INT. AN EMPTY HOUSE — DAY
She’s a real estate agent — maroon blazer, black pants, a name-tag that says BARBARA WHITEHALL in crisp black letters. She leads the camera through the rooms smiling, pointing out the features of the house.
“You’d be surprised at how many people bring a video camera to these showings,” Barbara says. “I thing it’s a great idea.”
She climbs a set of stairs covered with beige carpet. The camera follows her up. She turns at the top.
“Right this way.”
She leads us to an empty bedroom, turns a circle, then slides open the closet.
“Decent closet space. Southern exposure.”

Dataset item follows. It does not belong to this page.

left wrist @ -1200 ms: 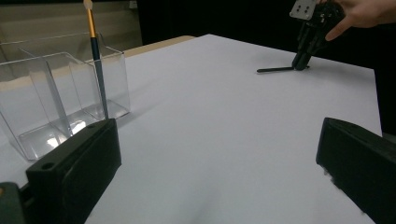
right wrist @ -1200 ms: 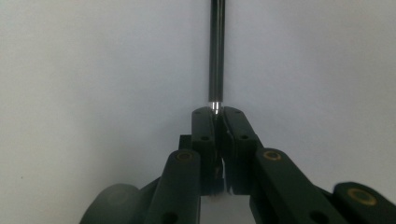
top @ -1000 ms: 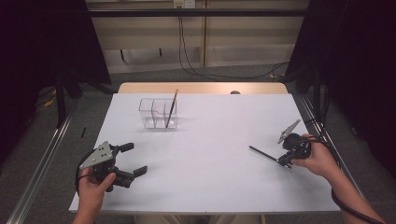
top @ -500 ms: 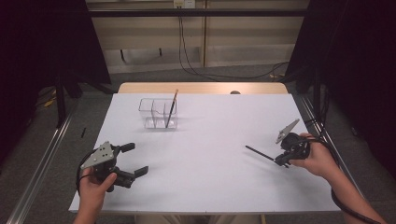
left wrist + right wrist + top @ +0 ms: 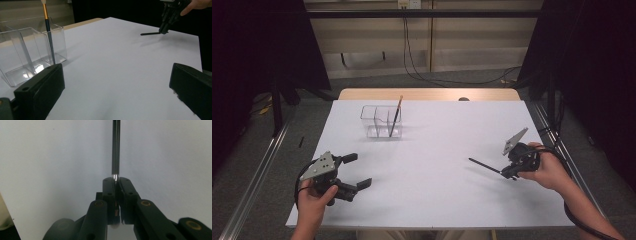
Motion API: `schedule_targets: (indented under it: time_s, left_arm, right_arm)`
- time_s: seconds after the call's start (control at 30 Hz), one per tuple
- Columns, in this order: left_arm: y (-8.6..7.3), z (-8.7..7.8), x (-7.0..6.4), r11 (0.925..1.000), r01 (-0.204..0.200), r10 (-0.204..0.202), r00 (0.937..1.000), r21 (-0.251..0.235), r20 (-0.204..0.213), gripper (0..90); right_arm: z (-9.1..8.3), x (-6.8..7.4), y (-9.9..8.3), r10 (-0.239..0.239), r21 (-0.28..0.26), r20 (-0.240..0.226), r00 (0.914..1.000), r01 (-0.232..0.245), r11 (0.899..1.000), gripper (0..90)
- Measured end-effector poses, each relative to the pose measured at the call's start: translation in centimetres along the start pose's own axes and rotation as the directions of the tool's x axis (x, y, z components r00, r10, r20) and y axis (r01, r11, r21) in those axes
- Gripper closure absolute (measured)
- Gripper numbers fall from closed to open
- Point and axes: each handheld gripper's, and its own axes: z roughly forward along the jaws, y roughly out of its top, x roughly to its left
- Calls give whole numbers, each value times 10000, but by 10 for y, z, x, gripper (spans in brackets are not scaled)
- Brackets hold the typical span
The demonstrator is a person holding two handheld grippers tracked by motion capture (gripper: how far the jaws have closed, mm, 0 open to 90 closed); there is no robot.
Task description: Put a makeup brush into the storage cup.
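A clear divided holder (image 5: pixel 381 121) stands at the back left of the white table (image 5: pixel 437 200). A thin dark stick with an orange upper part (image 5: pixel 395 116) leans in its right compartment. In the left gripper view the holder (image 5: pixel 30 52) and that stick (image 5: pixel 48 35) are close, to the left. My right gripper (image 5: pixel 508 173) is shut on the end of a black stick (image 5: pixel 484 166) that points left, low over the table. In the right gripper view the black stick (image 5: pixel 115 147) runs straight up from the closed jaws of the right gripper (image 5: pixel 116 181). My left gripper (image 5: pixel 357 170) is open at the front left, holding nothing.
A wooden strip (image 5: pixel 427 94) borders the table's far edge. Cables (image 5: pixel 422 75) lie on the floor behind it, and metal rails (image 5: pixel 257 170) run along both sides. In the left gripper view, white table lies between the left gripper (image 5: pixel 115 72) and the right gripper (image 5: pixel 163 30) with its black stick (image 5: pixel 150 33).
The right gripper has shifted slightly left with the black stick, whose free tip now reaches further toward the table's middle. The left gripper has barely moved.
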Motion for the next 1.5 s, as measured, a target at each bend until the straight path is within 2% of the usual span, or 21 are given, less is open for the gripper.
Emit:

Indeed, the sun spills in through the blinds, it’s light spliced with lines of shadow as it splays over her body. The cameraman likes this and zooms in on the interplay of light and dark on her neck. He only backs off at the moment the scalpel appears and makes a quick, precise cut across her jugular. The blood appears only slightly before her eyes register confusion, then terror. She reaches up to her neck as the color of her blazer becomes saturated. The scalpel enters the picture once again and makes short work of her hand. It cuts through her fingers as the sound of the cameraman’s breath, so close to the microphone, cuts through the woman’s piercing screams. He cuts deeper, and the screams abruptly stop as the lens follows her to the floor. The fountain of pumping blood diminishes to a slow seep, and again, the exact moment of her death appears on-screen in glorious color, captured like a butterfly in an empty peanut butter jar.